List of Saddam's Crimes Is Long
Dec. 30, 2006 — -- Saddam Hussein was hanged for ordering the deaths of 148 Shiite men and boys in the village of Dujail after an assassination attempt there in 1982. But by the standards of his brutal rule, the Dujail killings were a relatively minor crime.
The exact number of deaths attributable to Saddam Hussein may never be known, but estimates range as high as half a million. There is evidence of more than 250 mass graves dating to his rule.
Following is a list of other crimes Saddam is accused of.

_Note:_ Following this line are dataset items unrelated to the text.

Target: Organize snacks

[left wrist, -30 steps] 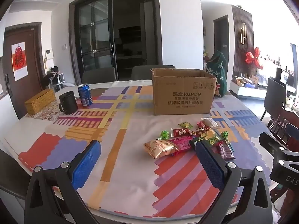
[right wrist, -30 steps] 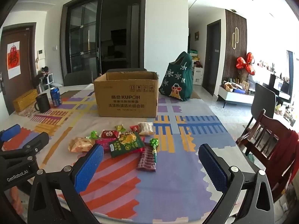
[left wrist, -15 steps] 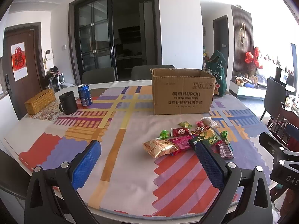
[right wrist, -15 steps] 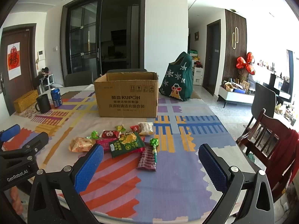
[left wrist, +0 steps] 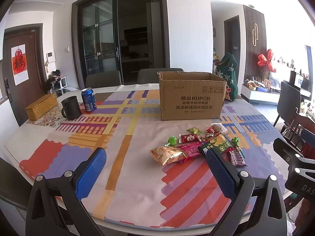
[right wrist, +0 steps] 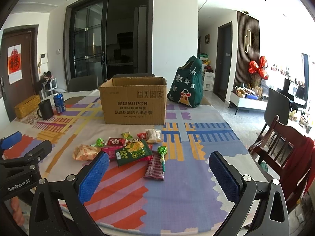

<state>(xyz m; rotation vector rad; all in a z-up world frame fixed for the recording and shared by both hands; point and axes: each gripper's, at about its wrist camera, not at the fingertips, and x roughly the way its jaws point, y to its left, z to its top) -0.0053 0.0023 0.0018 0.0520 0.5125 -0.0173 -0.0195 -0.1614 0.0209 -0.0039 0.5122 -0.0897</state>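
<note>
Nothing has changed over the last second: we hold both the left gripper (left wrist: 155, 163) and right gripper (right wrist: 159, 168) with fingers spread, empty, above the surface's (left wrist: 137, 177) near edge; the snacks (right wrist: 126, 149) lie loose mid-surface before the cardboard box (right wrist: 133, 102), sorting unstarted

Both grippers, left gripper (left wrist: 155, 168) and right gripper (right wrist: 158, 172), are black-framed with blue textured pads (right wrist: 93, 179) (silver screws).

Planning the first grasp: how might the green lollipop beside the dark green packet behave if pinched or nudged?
The green lollipop has a round wrapped head, so it may roll or pivot when nudged. Its thin stick lies across the striped packet, so a pinch there could slip or snag both.
</note>
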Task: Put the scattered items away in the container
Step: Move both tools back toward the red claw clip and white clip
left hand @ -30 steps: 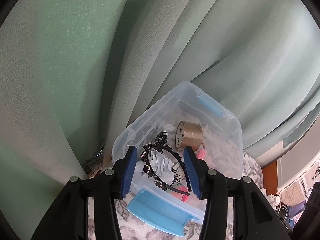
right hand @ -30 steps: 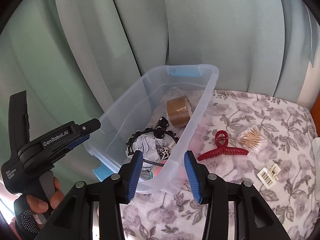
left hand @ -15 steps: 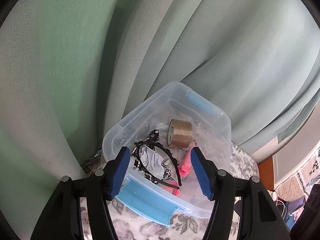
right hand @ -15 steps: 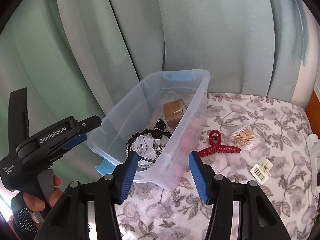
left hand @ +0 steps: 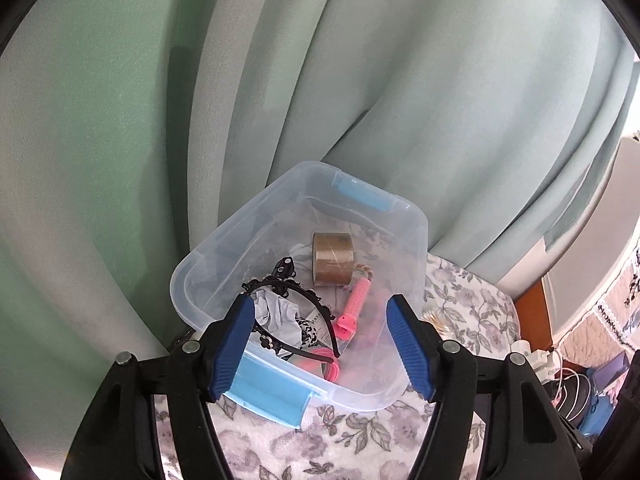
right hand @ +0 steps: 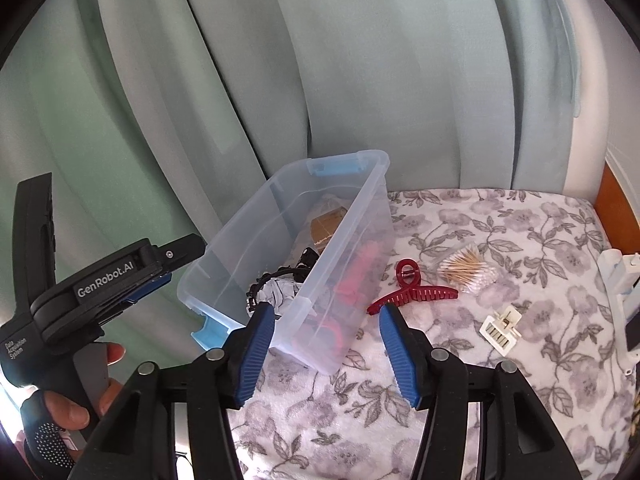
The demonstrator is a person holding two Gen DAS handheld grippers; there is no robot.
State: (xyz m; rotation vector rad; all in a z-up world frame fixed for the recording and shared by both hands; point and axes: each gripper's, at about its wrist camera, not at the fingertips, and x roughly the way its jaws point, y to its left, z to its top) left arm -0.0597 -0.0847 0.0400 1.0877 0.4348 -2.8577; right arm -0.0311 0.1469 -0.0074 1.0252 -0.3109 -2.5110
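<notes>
A clear plastic container (left hand: 416,248) with blue latches stands on the floral cloth by the curtain. Inside lie a brown tape roll (left hand: 333,258), a pink hair roller (left hand: 354,308), a black headband (left hand: 296,292) and a crumpled pale cloth (left hand: 276,310). My left gripper (left hand: 319,304) hovers above the container's near end, its jaws opening with nothing between them. My right gripper (right hand: 325,310) is open and empty in front of the container (right hand: 352,216). Right of it on the cloth lie a red claw clip (right hand: 412,290), a bundle of cotton swabs (right hand: 468,270) and a small white clip (right hand: 500,326).
Green curtains (right hand: 360,80) hang close behind the container. A gloved hand (right hand: 68,408) holds the left tool's black body (right hand: 108,280) at the left. A white device (right hand: 618,276) and a wooden edge (right hand: 616,208) mark the bed's right side. Cables (left hand: 568,384) lie beyond.
Both grippers have drawn back and upward from the container, which now looks smaller. Both pairs of jaws have widened. The headband stays in the container.
</notes>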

The most notorious is his genocidal campaign against the Kurds in the north. The trial for those murders, and for others, will now continue with the remaining defendants.
Five leaders of the Shiite Islamic Dawa Party were sentenced to death and killed as Saddam consolidated his power. In 2004, those murders were among many charges announced against Saddam. The U.S. State Department estimates thousands of Saddam's political rivals were killed.
Thousands of Kurds of the Fayli sect were persecuted. Some were expelled to Iran, others killed. Saddam thought of them as Iranian, and therefore as enemies. Fayli women were often imprisoned or put into camps.
After the Iraqi-based Kurdistan Democratic Party allied with Iran during the Iran-Iraq War, Saddam sought to punish the clan and its leader, Massoud Barzani. More than 5,000 males, some as young as 10, disappeared. Decades later the remains of 512 Barzani men were discovered in a mass grave. They were reinterred in 2005. A letter that shows Saddam's direct involvement in the crimes was discovered in Baghdad.
From February to September 1988, Saddam conducted what has been called a genocidal campaign against the Kurdish population. Gen. Ali Hassan al-Majid, or "Chemical Ali," Saddam's cousin, carried out the Al-Anfal operation using chemical weapons. Human Rights Watch estimates between 50,000 and 100,000 died. Kurdish officials and some international human rights groups put the number killed as high as 182,000. Saddam was on trial for the Anfal campaign at the time of his execution. Six defendants remain in the Al-Anfal case, including "Chemical Ali," who is facing charges of genocide.